The plan provides a clear path to value realisation for equity
investors. By FY2030 the Company is a profitable, cash-generative,
asset-backed business with an established customer base, certification
and an operating track record — precisely the profile sought by trade
acquirers and consolidators in the building-materials sector. At a
conservative 4.5× FY2030 EBITDA exit multiple, the implied enterprise
value is approximately R123.6m, before considering the accumulated cash
on the balance sheet. Realisation options include a trade sale to an
integrated major or regional consolidator, a sale to a private-equity
buyer seeking a platform asset, or a recapitalisation that returns
capital to founders and early investors while retaining upside. The
de-geared balance sheet and the second-shift growth option further
enhance attractiveness to an incoming owner.
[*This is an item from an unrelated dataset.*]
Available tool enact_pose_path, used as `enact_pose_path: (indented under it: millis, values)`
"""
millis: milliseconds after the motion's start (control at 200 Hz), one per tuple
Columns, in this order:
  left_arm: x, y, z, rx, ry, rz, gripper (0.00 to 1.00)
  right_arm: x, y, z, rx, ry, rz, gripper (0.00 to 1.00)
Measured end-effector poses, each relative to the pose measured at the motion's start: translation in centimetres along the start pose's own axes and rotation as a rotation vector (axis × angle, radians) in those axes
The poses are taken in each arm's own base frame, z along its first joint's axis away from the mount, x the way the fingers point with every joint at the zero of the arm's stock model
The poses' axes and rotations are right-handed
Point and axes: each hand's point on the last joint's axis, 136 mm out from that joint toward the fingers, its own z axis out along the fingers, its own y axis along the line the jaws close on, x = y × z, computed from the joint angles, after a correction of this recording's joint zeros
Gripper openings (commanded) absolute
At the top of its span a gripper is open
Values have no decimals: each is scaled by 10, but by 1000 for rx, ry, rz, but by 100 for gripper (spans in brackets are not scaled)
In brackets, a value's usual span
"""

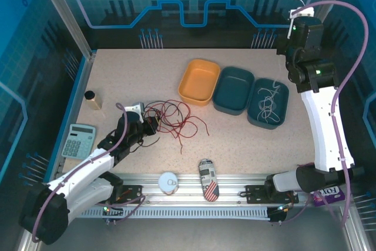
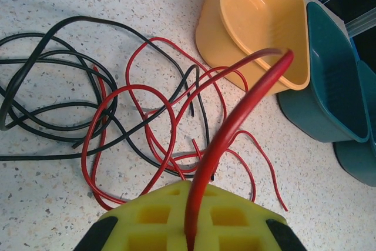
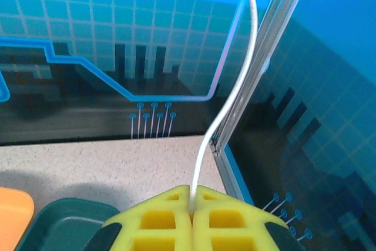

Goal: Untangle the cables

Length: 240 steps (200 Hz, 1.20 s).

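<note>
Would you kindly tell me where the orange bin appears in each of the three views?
Top external: orange bin, mid-table, toward the back.
Left wrist: orange bin, upper right.
Right wrist: orange bin, bottom-left corner.
Shared landmark: teal bin beside it.

Left wrist view: the red cable [image 2: 232, 121] blurs where it rises from the pads of the left gripper [image 2: 191, 234]; a black cable [image 2: 47, 157] runs off the left edge; the teal bin [image 2: 329, 74] is cropped at right. Right wrist view: the white cable [image 3: 254, 39] leaves the top edge; the orange bin [image 3: 9, 216] is cut to a corner.
</note>
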Motion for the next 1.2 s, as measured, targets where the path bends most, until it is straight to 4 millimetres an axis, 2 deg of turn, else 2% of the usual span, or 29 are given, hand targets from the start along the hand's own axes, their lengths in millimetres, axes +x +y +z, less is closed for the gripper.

12.12 Funding Requirement Summary

In summary, the Company requires R44.0m of upfront capital plus a
R8.0m revolving facility. The capital is deployed into financeable
assets and a funded ramp-up, generating a self-sustaining, cash-positive
business by FY2027 and strong returns over the plan horizon. The clear,
conservative and fully linked financial model presented here is intended
to give lenders and investors the transparency required to underwrite
the opportunity with confidence.

Confidential — this business plan is provided to prospective investors and lenders for evaluation purposes only and may not be reproduced or distributed without the written consent of KwaCrete Ready Mix (Pty) Ltd.